=== Required action ===
The complete data, repeated exactly, should form your response.

=== Records to use ===
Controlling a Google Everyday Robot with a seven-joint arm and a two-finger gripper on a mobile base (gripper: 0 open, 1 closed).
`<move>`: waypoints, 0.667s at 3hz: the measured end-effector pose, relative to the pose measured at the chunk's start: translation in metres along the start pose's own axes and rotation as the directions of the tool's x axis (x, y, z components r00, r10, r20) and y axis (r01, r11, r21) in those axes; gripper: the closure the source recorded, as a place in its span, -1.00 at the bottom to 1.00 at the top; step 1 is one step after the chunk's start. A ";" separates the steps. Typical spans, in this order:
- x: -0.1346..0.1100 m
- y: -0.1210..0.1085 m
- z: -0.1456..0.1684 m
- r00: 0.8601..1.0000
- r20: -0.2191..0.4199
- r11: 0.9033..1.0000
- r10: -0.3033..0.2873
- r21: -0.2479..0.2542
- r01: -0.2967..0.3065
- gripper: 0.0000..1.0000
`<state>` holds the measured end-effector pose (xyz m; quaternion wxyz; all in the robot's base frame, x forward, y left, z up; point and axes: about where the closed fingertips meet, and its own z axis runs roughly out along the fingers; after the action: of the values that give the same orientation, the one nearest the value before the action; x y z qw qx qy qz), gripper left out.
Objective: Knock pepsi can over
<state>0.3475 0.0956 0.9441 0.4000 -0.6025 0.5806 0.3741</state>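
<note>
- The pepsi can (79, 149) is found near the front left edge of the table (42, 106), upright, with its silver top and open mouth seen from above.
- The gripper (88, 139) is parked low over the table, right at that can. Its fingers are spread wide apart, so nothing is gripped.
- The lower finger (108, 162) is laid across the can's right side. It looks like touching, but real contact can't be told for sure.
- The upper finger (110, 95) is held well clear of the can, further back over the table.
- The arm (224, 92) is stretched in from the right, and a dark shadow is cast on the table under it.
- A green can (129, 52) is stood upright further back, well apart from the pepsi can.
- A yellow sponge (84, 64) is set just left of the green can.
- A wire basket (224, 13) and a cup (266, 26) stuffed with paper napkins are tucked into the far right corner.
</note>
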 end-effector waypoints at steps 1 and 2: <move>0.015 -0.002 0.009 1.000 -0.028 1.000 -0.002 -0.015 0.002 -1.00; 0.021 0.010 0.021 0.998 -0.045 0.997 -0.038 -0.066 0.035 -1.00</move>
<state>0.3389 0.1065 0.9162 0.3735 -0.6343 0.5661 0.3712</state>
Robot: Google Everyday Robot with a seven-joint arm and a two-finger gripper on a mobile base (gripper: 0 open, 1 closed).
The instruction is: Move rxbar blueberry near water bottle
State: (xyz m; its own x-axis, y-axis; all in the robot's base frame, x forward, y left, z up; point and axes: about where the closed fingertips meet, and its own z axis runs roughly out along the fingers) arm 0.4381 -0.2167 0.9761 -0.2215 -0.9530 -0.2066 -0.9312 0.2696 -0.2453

=== Solution to the exercise ===
Controlling a Google Everyday Robot with a seven-joint arm and a two-finger gripper on a mobile base (gripper: 0 open, 1 closed).
`<move>`: waypoints, 0.667s at 3hz: the measured end-effector pose, relative to the pose measured at the chunk's start: translation in metres along the start pose's own axes and rotation as the directions of the tool's x axis (x, y, z components r00, r10, r20) and y axis (r01, r11, r21) in those axes; gripper: the closure the source recorded, as a place in its span, -1.00 at the bottom to 1.00 at the top; step 1 is one step after the chunk's start. A ";" separates the steps. Typical spans, in this order:
- x: -0.1346..0.1100 m
- y: -0.1210..0.1085 m
- z: -0.1456..0.1684 m
- r00: 0.8601..1.0000
- r20: -0.2191..0.4199
- r11: 0.9033..1.0000
- r10: -0.3033..0.2873
- r21: -0.2479..0.2542
- r01: -0.2967..0.3065
- gripper: 0.0000..1.0000
`<state>` holds the measured end-effector pose (xyz m; quaternion wxyz; all in the robot's base frame, x forward, y left, z up; point and axes: about where the closed fingertips meet, and its own z axis runs roughly out along the fingers; after the action: of the values that give the same orientation, the one nearest the value before the action; x y z qw qx qy qz), gripper left out.
Objective: Knock pepsi can over
<state>0.3475 0.0956 0.9441 0.4000 -0.6025 0.5806 0.3741</state>
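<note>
- The pepsi can (79, 149) is found near the front left edge of the table (42, 106), upright, with its silver top and open mouth seen from above.
- The gripper (88, 139) is parked low over the table, right at that can. Its fingers are spread wide apart, so nothing is gripped.
- The lower finger (108, 162) is laid across the can's right side. It looks like touching, but real contact can't be told for sure.
- The upper finger (110, 95) is held well clear of the can, further back over the table.
- The arm (224, 92) is stretched in from the right, and a dark shadow is cast on the table under it.
- A green can (129, 52) is stood upright further back, well apart from the pepsi can.
- A yellow sponge (84, 64) is set just left of the green can.
- A wire basket (224, 13) and a cup (266, 26) stuffed with paper napkins are tucked into the far right corner.
</note>
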 end-effector waypoints at steps 1 and 2: <move>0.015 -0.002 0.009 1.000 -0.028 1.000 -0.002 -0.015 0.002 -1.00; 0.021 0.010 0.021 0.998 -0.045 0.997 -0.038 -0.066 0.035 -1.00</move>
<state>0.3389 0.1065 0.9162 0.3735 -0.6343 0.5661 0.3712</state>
Robot: Google Everyday Robot with a seven-joint arm and a two-finger gripper on a mobile base (gripper: 0 open, 1 closed).
The instruction is: Move rxbar blueberry near water bottle
State: (xyz m; its own x-axis, y-axis; all in the robot's base frame, x forward, y left, z up; point and axes: about where the closed fingertips meet, and its own z axis runs roughly out along the fingers) arm 0.4381 -0.2167 0.9761 -0.2215 -0.9530 -0.2066 -0.9312 0.2696 -0.2453

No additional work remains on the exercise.